(What to work on) In the records below, find the line with "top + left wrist", then retype it and every following line exactly, stopping after the line with "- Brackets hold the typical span". Leave the pictures out.

•••••

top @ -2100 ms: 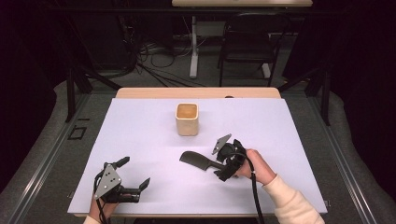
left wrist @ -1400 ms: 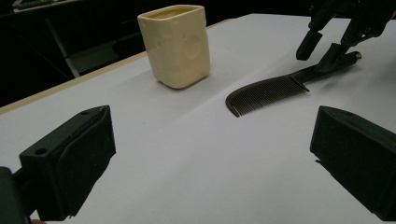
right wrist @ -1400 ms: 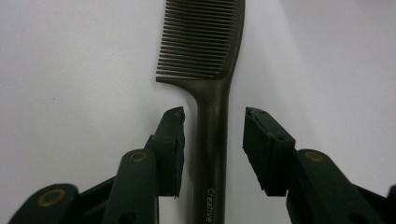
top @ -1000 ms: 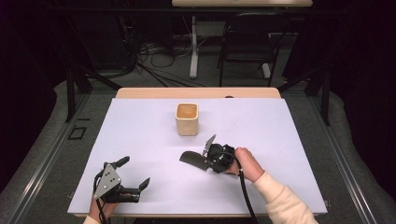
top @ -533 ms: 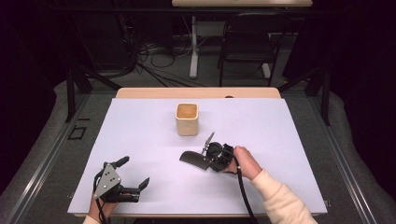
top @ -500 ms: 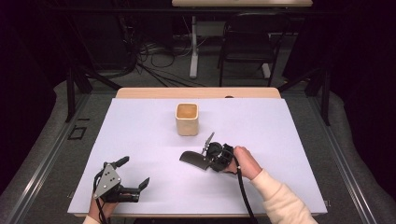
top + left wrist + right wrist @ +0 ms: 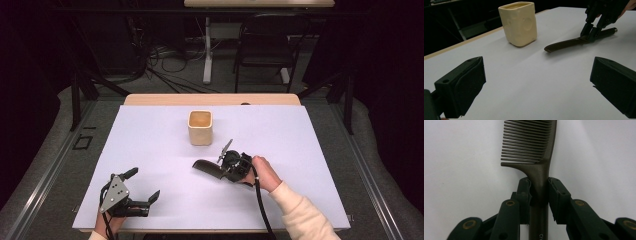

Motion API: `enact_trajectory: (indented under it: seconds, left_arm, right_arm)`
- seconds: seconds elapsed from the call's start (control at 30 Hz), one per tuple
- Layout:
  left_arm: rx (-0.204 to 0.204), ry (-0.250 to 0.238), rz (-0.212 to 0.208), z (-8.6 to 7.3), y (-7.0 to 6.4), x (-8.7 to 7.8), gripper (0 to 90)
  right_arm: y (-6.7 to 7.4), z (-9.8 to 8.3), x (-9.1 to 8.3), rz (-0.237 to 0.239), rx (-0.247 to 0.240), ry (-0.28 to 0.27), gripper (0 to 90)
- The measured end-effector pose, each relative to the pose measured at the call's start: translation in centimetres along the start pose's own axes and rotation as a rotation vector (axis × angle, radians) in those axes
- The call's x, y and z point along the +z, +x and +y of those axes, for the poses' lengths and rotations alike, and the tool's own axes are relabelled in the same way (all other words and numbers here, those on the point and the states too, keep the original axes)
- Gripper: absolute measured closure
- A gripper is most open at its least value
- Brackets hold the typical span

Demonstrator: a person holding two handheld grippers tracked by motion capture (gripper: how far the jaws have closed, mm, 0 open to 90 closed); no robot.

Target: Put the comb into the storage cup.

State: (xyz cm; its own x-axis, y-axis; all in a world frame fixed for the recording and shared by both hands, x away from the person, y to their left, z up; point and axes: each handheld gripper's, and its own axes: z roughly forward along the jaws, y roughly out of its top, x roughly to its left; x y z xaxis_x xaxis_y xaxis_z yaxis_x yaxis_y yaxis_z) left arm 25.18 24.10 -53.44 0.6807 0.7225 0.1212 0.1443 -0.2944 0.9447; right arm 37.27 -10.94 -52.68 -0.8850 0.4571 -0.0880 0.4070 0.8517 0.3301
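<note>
A: Entry one, the right claw (image 7: 223, 167)?

B: It lay low over the bench (image 7: 150, 145), the person's right hand (image 7: 264, 173) behind it and a cream sleeve (image 7: 300, 215) trailing toward the near edge. Its jaws had just been closing and stood on either side of the comb (image 7: 534, 152), at the neck where handle met teeth; in the right gripper view the pads sat tight against the handle, so it was logged as clenched on the comb.

A: The comb itself?

B: Dark brown, smooth, plastic-looking, with a straight row of fine teeth along one side and a slim rounded handle. It lay flat on the bench, near the middle, just in front of the cup (image 7: 200, 127).

A: The cup?

B: Pale cream, squarish with rounded corners, dimpled walls, matte finish, standing upright and apart from the comb.

A: The left claw (image 7: 142, 187)?

B: Resting at the near left of the bench, jaws spread wide with nothing between them; blocky black pads.

A: The bench surface?

B: White, smooth sheet over a light wood top.
</note>
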Motion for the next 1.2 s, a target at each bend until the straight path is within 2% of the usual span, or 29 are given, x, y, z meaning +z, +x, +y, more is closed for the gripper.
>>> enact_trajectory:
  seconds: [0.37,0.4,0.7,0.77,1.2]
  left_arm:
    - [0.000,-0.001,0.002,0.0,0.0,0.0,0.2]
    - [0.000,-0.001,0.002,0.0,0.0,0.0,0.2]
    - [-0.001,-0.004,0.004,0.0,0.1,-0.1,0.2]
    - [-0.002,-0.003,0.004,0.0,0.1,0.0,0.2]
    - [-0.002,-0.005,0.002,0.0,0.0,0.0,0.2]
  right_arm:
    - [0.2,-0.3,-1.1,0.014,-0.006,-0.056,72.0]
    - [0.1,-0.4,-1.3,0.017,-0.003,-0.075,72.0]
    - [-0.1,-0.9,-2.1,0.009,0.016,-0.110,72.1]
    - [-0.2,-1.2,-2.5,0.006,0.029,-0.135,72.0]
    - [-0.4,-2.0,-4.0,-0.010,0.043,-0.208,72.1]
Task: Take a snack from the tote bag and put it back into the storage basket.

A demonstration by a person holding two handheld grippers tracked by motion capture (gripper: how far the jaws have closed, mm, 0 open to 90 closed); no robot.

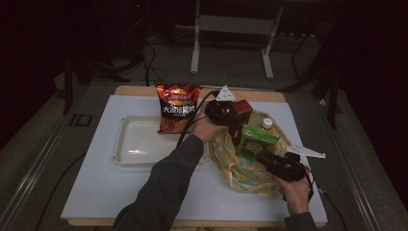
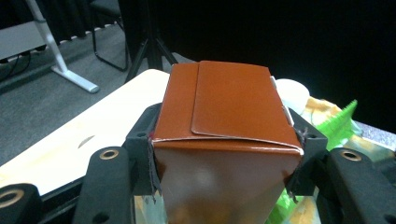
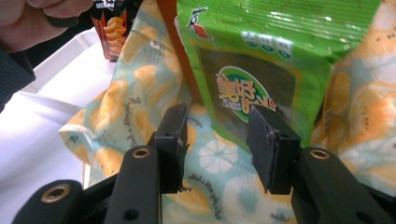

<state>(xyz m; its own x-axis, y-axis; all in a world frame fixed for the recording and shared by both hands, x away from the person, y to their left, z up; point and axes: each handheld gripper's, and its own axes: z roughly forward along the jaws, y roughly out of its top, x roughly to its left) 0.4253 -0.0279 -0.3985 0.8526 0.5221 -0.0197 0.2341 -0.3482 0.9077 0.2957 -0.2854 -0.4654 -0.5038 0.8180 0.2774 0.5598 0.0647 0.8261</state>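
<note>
Brown carton (image 2: 226,140) clamped between both pads of left gripper (image 1: 230,117), held upright above fruit-print bag (image 1: 250,168); long axis vertical, folded top flap facing up. Green snack packet (image 3: 261,60) standing in same bag, just beside carton, leaning slightly. Right gripper (image 3: 217,140) parted over bag cloth, holding nothing. Chip bag (image 1: 177,107) upright at white tray (image 1: 126,156). White mat on wooden table (image 1: 139,90). Dim room, grey floor, metal stand legs behind.
</note>
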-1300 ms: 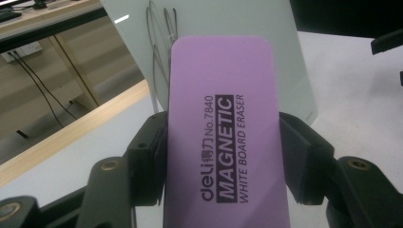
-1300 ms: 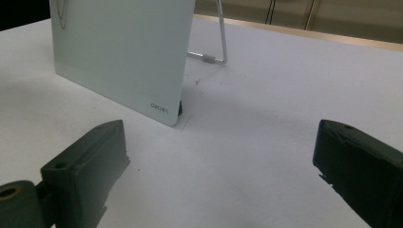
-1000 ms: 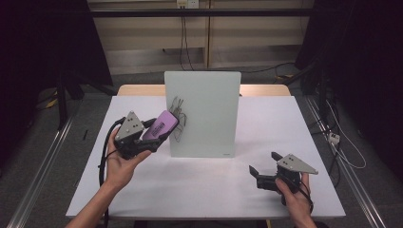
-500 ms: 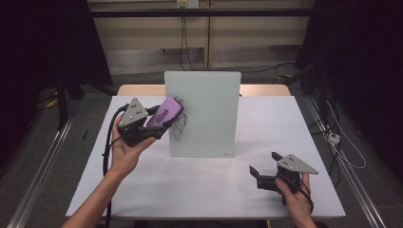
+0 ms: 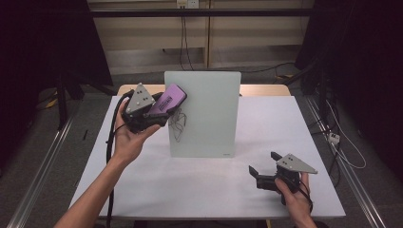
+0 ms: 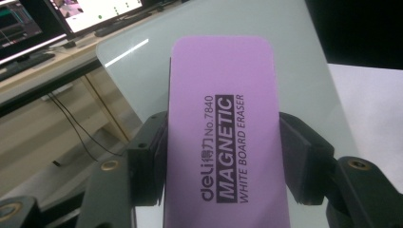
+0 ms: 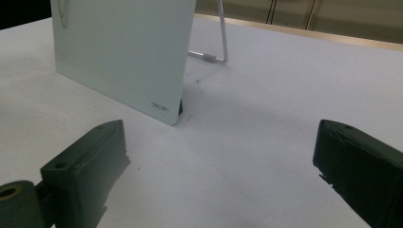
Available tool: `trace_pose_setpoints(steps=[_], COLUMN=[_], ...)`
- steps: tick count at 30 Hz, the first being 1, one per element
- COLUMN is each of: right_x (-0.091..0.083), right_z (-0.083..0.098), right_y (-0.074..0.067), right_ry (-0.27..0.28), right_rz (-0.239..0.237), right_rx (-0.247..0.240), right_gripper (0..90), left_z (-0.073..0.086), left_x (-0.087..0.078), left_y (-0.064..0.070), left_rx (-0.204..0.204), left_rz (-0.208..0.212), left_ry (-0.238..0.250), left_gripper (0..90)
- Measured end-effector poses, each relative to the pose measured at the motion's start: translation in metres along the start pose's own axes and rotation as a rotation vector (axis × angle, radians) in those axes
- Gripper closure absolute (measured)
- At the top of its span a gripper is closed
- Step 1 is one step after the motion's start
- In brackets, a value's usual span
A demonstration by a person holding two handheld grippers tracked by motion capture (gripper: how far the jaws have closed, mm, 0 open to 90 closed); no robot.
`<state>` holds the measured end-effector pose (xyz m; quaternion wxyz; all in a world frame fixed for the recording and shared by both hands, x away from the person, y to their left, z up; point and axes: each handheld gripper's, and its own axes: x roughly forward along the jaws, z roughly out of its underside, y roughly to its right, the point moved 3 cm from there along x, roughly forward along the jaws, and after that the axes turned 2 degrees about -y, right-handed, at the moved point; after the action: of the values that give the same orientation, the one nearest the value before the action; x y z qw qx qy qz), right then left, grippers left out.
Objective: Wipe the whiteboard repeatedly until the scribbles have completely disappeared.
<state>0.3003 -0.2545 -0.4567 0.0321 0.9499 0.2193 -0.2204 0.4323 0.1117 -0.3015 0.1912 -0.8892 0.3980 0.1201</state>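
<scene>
Left gripper [image 5: 159, 111] clamped on the purple rectangular magnetic whiteboard eraser [image 6: 223, 137] against the upright white glass board [image 5: 209, 114] (black scribble [image 5: 177, 124] below); right gripper [image 5: 262, 167], jaws apart, rests on the white table [image 5: 190, 185].

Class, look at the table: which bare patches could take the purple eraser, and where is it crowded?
Free: the white table in front of the whiteboard, between the two hands, and the strip to the board's right. Crowded: the board's left edge, where the left tool holds the eraser by the scribble, and the near right corner around the right tool.
</scene>
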Motion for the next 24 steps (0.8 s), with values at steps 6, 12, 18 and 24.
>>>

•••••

(Result for this exercise)
top + left wrist + right wrist @ +0 ms: 

Motion API: `enact_trajectory: (indented under it: seconds, left_arm, right_arm)`
- seconds: seconds elapsed from the call's start (control at 30 Hz), one per tuple
- Layout:
  left_arm: rx (-0.204 to 0.204), ry (-0.250 to 0.238), rz (-0.212 to 0.208), z (-8.6 to 7.3), y (-7.0 to 6.4), x (-8.7 to 7.8), gripper (0 to 90)
  right_arm: y (-6.7 to 7.4), z (-9.8 to 8.3), x (-9.1 to 8.3), rz (-0.237 to 0.239), rx (-0.247 to 0.240), ry (-0.28 to 0.27), gripper (0 to 90)
- The measured end-effector pose, each relative to the pose measured at the call's start: translation in centimetres along the start pose's own axes and rotation as a rotation vector (axis × angle, radians) in those axes
- The call's x, y and z point along the +z, +x and +y of those axes, for the poses' lengths and rotations alike, and the tool's own axes are relabelled in the same way (all other words and numbers here, those on the point and the states too, keep the original axes)
- Gripper: absolute measured closure
- A gripper is most open at its least value
- Brackets hold the typical span

No additional output will be generated.